成果概要
Child Care Commons:わたしたちの子育てを実現する代替親族のシステム要件の構築[3] Child Care Commonsの社会受容性の醸成
2023年度までの進捗状況
1. 概要
本研究課題では、社会全体で子育て環境の選択肢を広げていくことをめざす「Child Care Commons(CCC)」のメリット理解や多様な子育ての環境をそれぞれの親子が選択することを許す雰囲気を、社会一般で広く醸成することをめざします。この最終目標に向かって、子育て環境の多様性に対して社会一般の方々がもつ様々な考え方を調査し、その結果にもとづいてCCCが社会一般に受け入れられるようなシステムの修正提案・要件構築の検討を行います。
その中では、アンケートなどでのイメージ・意識調査にとどまらず、私たちの考えを適切に伝えるメディアやワークショップのデザインも行います。これらのメディアデザインを通して、情報発信に対する社会一般のフィードバックが円滑かつ適切にプロジェクトに反映されるしくみを構築します。この取り組みによって、CCCがもたらすと期待される子育て環境の多様化が、専門家だけではなく、様々な人により受け入れやすい形にアップデートされていくことが期待されます。

2. これまでの主な成果
課題5:
- A:CCCのあり方に関わる情報を発信するWebサイト
- 昨年度作成したリーフレットをもとに、私たちの考え方について紹介するWebサイト(https://childcarecommons.org/)を開設しました。
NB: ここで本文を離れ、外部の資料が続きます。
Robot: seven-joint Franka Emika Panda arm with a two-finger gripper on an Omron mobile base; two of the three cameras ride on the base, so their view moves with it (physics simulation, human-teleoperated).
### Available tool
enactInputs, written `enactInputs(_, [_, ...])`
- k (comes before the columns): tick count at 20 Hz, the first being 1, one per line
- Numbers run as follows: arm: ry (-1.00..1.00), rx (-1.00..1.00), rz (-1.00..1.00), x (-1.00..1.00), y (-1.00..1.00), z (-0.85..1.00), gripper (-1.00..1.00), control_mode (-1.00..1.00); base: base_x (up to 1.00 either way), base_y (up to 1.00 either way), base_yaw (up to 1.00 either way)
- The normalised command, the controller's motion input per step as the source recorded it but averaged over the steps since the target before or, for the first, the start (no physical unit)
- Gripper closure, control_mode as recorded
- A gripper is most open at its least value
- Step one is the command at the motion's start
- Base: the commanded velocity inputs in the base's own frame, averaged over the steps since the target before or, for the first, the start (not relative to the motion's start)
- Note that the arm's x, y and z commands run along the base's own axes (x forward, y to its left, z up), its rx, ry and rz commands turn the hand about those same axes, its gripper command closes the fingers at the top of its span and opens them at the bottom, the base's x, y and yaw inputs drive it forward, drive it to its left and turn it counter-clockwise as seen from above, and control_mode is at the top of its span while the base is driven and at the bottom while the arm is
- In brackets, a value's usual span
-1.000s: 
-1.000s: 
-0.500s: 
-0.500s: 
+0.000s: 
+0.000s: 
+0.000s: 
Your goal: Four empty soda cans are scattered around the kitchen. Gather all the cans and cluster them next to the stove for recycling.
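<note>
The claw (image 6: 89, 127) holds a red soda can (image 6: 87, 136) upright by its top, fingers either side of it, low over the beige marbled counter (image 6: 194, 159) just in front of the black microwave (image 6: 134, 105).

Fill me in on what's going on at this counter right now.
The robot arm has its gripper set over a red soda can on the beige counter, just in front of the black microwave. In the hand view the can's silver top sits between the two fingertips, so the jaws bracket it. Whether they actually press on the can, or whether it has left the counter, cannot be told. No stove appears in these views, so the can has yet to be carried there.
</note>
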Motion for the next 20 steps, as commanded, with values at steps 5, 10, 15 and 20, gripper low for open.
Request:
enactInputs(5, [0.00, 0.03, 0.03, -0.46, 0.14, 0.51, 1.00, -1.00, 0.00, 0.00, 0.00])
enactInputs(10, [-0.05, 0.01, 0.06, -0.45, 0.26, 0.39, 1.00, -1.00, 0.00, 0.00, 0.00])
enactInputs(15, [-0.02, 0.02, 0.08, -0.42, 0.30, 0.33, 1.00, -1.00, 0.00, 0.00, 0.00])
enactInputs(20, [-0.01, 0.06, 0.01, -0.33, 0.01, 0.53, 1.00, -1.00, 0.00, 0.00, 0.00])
専門家を含むテストユーザ群からの反響などに基づいて、継続的に修正していく必要がある箇所を確定しました。
- B:CCCの社会受容の要件の抽出
- 2023年度には、約1,000名分の反響データをテストユーザ群の属性などと合わせて収集し、基礎的な解析を進めました。昨年度の調査データと合わせて、CCCや第三者の子育て環境への参加の大まかな傾向について課題1の調査結果等と比較検討することで、作業仮説の構築を進めています。
2022年度の調査によるデータ解析の結果からは、少なくとも調査に参加いただいた回答者群の中では、家族の形に対する一般的なイメージに対しては世代差がある一方、CCCへの賛同度には統計的に優位な年齢の効果は見られず、広い年代に対してCCCに対する許容度が高いことが示されました。これらの結果では、親子を含む家族に、第三者の関与を含めた多様な形を考えていく方向性自体には共通理解がすでに得られているものの、具体的な問題の所在については、様々な意見があり、特に負担となっている事柄については年代による考え方の差がある可能性を示しています。

3. 今後の展開
今後は、成果を論文として発表するとともに、2024年度には、さらに、CCC に対する認識の一般的な傾向やそのユーザ属性による違いをより詳しく解析する予定です。ほかの研究開発項目で実施している調査結果等との比較検討も行い、CCCの受容性についての作業仮説構築を進めます。構築された作業仮説に関しては、2024年度に実施予定の大規模調査で、より多数の方からのデータに基づいて仮説を検証し、CCCの社会一般に向けた受容性の醸成に向けて方針をアップデートしていく予定です。